You could say something similar for Carroll. He will tell you himself Irish racing is a closed shop andm with no constant steady source of winners, he has to get busy, but he’d have it no other way because the reward is there for the hard work. More hours, more miles in return for more rides, more winners.

“I think in Ireland, you simply have to work hard,” he says. “That is the base of everything. I’ll go to whoever wants me to ride work.

“I try to organise myself so that I can get on as many horses as I can, try and keep every trainer as happy as I can. You get what you work for.

“I’m usually very straight with trainers and owners. I think a lot of trainers are happy that I can point them in the right direction and assess a horse very well. Maybe that stands to me.

“I can tell people exactly what I think of a horse, ground, trip, ability, track - all that is very important as well. It’s very easy to get out and ride the horse but trainers appreciate good feedback.

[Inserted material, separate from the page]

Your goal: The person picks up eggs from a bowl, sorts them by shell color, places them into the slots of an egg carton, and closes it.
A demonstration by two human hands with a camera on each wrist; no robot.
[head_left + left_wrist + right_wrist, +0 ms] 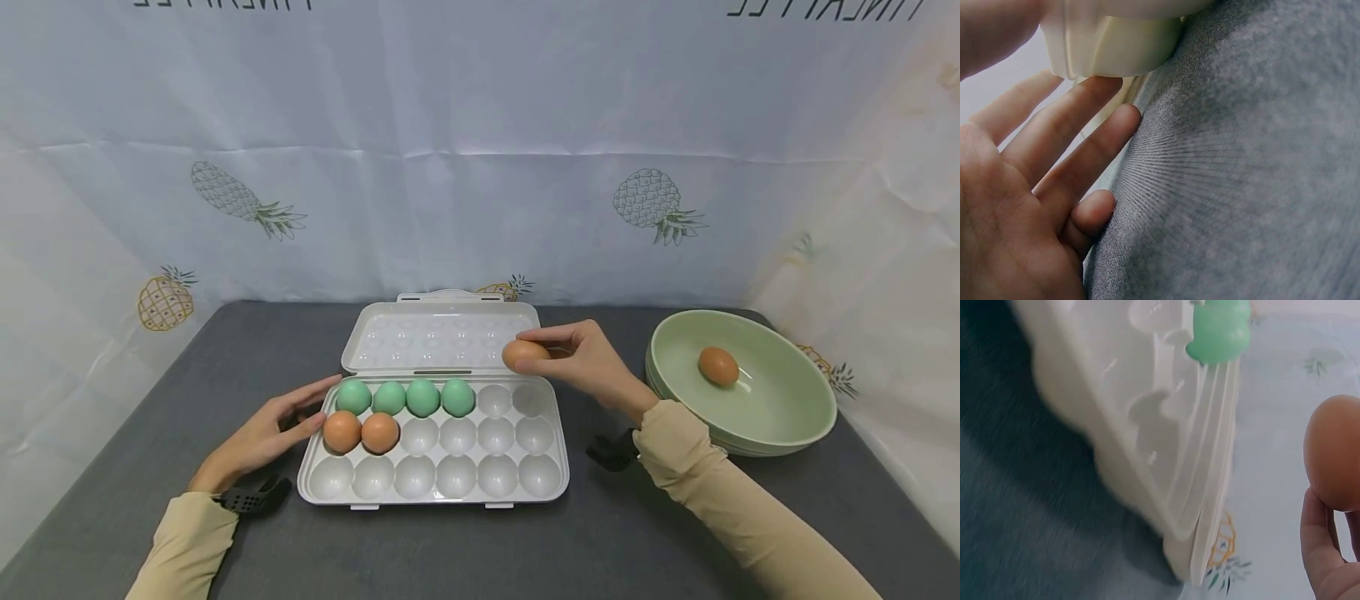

“I suppose over the years I’ve gotten better at dealing with the wins and losses as well. When I was young, if I got beat on something, it would annoy me for a couple of days and I’d be watching the race back over and over again. If I ride a winner now, it’s great, and if I don’t, there is nothing you can do, you have to move on.”

Perspective

Carroll has his own family now and undoubtedly that helps with the perspective. He got married to Joanne in December and they have two children, Annabel (three) and Max (one).

“They’re the best in the world, whatever free time I have now is spent with them,” he says. “It’s no good having a long face when you come home anyway because I’ll have to come in and entertain them.

“It really changes your life. I suppose everything I do is for them now, and I’m doing the best for them so they can have the best life as they can. It makes you go that bit further as well.

“Joanne works for Tattersalls and we’ve a yard of horses at home which she runs. She is big into the sport horse side of things as well. We’ve a couple of store horses in for breaking from the last store horse sale, and during the winter we break and pre-train a lot of yearlings that come from the yearling sales so we’re fairly full-on here.

“I’ve started to buy foals with a view to selling them and I enjoy that side of the game as well. The couple of yearlings we had sold okay last year and I bought nicer ones this year.

“It’s all about improving and getting better. I’d love to grow this side of the business as we go. If we can be successful this year hopefully we’ll go back and build a bit more, so listen, we’ll keep tipping away.”

And that fits in with Carroll’s general attitude to race riding as well.

“My goal is always to build on the previous year,” he asserts. “The trainers I ride for want to keep stepping up and keep improving. I want to keep them on the improve as well. Every year you just need to keep stepping up and earn as much money as you can along the way.

“Ireland is probably the most competitive country to try and compete in. We’ve the best horses, jockeys and trainers and it’s shown around the world. To be at a level with them and competing away is fantastic.”